AIDS activists and many scientists credit the strategy with reducing HIV prevalence amongst Uganda’s adult population from 15 percent in 1990, to six per cent in 2002. But now, infection rates in the country are once again on the rise. According to Avert, an international AIDS NGO, there were 70,000 new infections in Uganda in 2003, compared with 130,000 in 2005.

Were says PEPFAR should bear a large part of the responsibility for this, because of its emphasis on abstinence and faithfulness as the most important ways to prevent HIV. But the Plan’s administrators are adamant that they’re not to blame.

“To suggest that HIV infections were boosted purely because of PEPFAR is absurd,” says Kenyon. “There are other factors at play here. The Ugandan situation is complicated.”

Says Buckingham: “The difficulty that Uganda is facing has largely come from deemphasizing all three parts of the (ABC) continuum as equally important, and focusing more on abstinence. Part of that has come from Ugandan leadership, not from the US government.”

But activists aren’t willing to absolve PEPFAR. Were maintains that the Plan has “inspired” and “motivated” Ugandan politicians and religious leaders to launch anti-condom drives.

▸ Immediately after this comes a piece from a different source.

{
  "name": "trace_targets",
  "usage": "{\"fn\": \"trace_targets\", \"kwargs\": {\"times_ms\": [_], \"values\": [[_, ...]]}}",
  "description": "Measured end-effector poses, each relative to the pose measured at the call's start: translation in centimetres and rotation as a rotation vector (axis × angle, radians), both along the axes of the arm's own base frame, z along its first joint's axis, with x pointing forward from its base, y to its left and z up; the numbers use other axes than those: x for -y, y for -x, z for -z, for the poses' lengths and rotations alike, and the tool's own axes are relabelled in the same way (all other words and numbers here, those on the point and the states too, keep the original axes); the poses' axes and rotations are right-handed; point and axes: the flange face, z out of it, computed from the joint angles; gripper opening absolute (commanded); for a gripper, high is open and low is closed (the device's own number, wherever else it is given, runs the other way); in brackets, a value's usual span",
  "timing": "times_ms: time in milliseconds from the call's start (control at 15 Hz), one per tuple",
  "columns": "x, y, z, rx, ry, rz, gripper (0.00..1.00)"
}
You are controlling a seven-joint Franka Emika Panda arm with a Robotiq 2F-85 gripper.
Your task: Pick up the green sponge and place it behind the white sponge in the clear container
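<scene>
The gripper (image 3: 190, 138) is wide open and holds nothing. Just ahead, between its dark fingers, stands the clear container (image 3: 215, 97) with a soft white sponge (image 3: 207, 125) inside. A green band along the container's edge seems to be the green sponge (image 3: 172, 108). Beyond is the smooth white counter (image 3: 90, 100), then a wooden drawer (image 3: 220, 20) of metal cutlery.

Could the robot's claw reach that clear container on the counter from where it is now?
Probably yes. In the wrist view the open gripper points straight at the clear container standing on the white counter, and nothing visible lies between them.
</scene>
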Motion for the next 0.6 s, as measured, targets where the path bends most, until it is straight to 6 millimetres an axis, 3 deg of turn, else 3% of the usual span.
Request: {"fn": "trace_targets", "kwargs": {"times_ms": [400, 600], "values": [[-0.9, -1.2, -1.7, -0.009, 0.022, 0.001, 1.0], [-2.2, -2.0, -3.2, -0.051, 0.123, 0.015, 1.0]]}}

At the same time as PEPFAR programs began to be implemented in Uganda, the country’s President, Yoweri Museveni, made a remarkable about-turn: He rapidly went from being an enthusiastic supporter of the prophylactic – at one point going so far as to instruct government officials to consistently mention it in their public speeches – to condemning the condom as “unsafe”. His wife, Janet, has consistently branded it “immoral”. Free condoms are no longer available at most Ugandan clinics. There’ve been condom shortages in the country. Prices of condoms have increased dramatically, making them unaffordable to most Ugandans.

Some AIDS activists acknowledge that a number of factors have conspired against condom usage in Uganda, including the political leadership’s position against it, as well as the influx into the country of a batch of condoms the government described as “faulty” shortly after PEPFAR began.

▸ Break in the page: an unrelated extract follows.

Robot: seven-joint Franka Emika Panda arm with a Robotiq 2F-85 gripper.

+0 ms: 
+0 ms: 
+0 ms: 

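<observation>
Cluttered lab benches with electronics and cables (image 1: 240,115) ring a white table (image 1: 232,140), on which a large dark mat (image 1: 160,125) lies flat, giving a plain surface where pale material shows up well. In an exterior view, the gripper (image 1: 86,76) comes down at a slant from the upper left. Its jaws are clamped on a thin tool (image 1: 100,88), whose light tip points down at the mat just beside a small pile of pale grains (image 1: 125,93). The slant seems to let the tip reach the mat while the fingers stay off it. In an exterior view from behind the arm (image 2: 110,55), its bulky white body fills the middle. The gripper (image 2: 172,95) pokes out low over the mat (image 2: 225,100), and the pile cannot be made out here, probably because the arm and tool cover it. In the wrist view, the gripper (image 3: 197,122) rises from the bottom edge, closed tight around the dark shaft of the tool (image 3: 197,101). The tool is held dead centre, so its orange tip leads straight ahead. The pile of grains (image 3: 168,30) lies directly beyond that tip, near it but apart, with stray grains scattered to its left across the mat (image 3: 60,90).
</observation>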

Kenyon says PEPFAR never “discourages condom use amongst groups deemed to be at risk” of HIV infection, and Buckingham emphasizes that PEPFAR programs should never brand condoms “unsafe.”

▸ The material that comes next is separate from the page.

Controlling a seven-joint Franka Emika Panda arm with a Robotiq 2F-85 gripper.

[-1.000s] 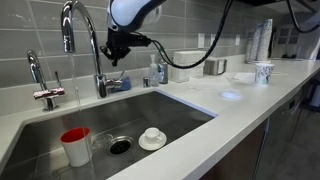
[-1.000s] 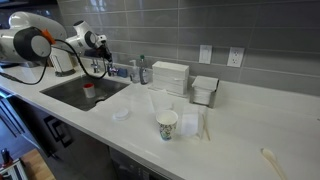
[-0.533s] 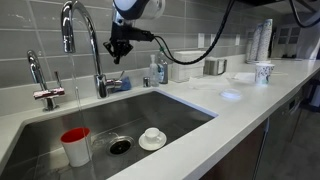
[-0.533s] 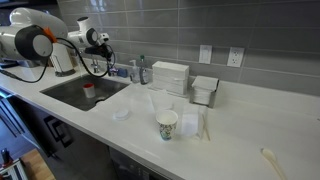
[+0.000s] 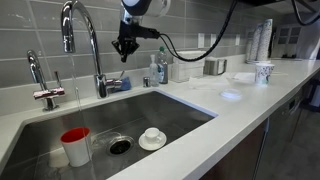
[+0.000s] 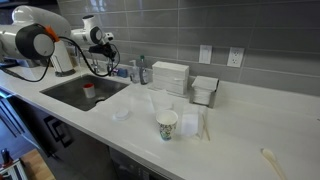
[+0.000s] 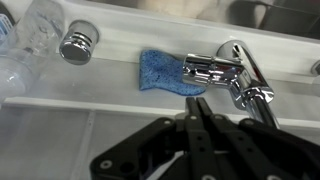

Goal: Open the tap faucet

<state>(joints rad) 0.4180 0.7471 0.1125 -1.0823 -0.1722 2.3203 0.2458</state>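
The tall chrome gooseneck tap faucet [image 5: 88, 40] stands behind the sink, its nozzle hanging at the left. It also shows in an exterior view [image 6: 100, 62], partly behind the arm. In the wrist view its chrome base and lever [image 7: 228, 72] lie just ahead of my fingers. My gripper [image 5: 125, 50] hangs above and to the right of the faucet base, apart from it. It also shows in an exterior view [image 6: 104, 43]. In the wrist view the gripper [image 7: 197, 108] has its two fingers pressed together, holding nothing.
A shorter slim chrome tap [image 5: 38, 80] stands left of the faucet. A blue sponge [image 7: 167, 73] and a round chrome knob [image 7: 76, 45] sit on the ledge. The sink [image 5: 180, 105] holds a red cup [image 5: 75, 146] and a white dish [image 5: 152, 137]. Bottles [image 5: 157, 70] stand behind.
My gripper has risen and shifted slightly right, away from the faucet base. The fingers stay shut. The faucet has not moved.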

But Nathan Geffen says the controversy around PEPFAR will “never end,” unless the Plan allows people who receive its funding to “officially” provide “responsible” instruction about condoms to children younger than 14 years of age, and to "vociferously" promote the condom ahead of the "Abstinence" and "Be faithful" strategies.

“In this way,” he says, “PEPFAR will be able to claim credit for many more lives saved.”